Gruve raises $50M to expand AI-powered infrastructure

AI For Business


As the focus of AI shifts from training to inference, infrastructure startup Gruve has raised $50 million to help close the growing power gap and bring AI models to practical use.

Founded in 2024, Gruve partners with data center and colocation providers like Lineage and OpenColo to leverage unused power and space. The company says it currently has about 500 megawatts of power available across its network of data centers in major U.S. cities.

“The biggest challenge in AI today is not having enough power,” said Tarun Raisoni, CEO and co-founder of Gruve. “We provide software that finds stuck power and connects it.”

A serial entrepreneur, Rezzoni previously founded data center startups Rahi and ZPE, which were acquired by power infrastructure companies Wesco and Legrand, respectively, in nine-figure deals.

Gruve’s Series A sequel has raised a total of $87.5 million, according to the company. Xora Innovation, a venture firm backed by Singapore’s state-owned investment fund Temasek, led the latest round. Also participating were Mayfield, Cisco Investments, Acclimate Ventures, and AI Space.

The company says Gruve currently has 30 megawatts available for order at four locations in California, New Jersey, Texas and Washington, and customer data is operated from the California and New Jersey locations.

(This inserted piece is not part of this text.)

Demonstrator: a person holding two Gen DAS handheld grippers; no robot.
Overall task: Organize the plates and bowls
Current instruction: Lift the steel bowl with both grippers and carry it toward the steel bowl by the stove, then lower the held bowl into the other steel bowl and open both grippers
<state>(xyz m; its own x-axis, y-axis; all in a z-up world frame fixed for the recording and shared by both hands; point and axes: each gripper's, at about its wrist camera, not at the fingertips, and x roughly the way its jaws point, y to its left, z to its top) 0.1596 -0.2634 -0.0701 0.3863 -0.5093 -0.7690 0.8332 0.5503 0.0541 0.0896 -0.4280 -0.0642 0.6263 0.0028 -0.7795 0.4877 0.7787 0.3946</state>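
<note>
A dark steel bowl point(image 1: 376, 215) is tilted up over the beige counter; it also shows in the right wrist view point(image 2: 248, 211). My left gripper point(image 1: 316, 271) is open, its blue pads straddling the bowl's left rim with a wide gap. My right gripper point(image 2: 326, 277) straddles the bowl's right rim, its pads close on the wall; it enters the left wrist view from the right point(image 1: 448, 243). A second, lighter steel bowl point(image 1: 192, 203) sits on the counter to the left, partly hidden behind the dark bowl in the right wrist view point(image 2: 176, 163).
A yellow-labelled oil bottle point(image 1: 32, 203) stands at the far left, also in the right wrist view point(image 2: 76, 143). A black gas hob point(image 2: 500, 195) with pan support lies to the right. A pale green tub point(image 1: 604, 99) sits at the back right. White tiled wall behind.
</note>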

Raisoni added that geographic distribution is key, and using software that can route requests to the closest server location can result in faster transmission and lower costs.

Raisoni told Business Insider that Gruve typically works with Neocloud, which provides the hardware and then takes care of setup, management and day-to-day operations.

Unlike the cloud giants, Gruve offers hands-on engineering support because many companies lack in-house machine learning and data science talent, Raisoni said.

Gruve’s customers include neocloud, AI startups, and enterprises, most of which fall into the third bucket, including Bio-Rad, PayPal, Cisco, and Stanford Health Care, Laizzoni said. In the future, Groove plans to expand its operations in Japan and Western Europe.

Gruve has approximately 600 employees, 70% of whom are based in India and focus on security operations. Raisoni said the new funding will go toward hiring engineers and machine learning researchers to build inference software.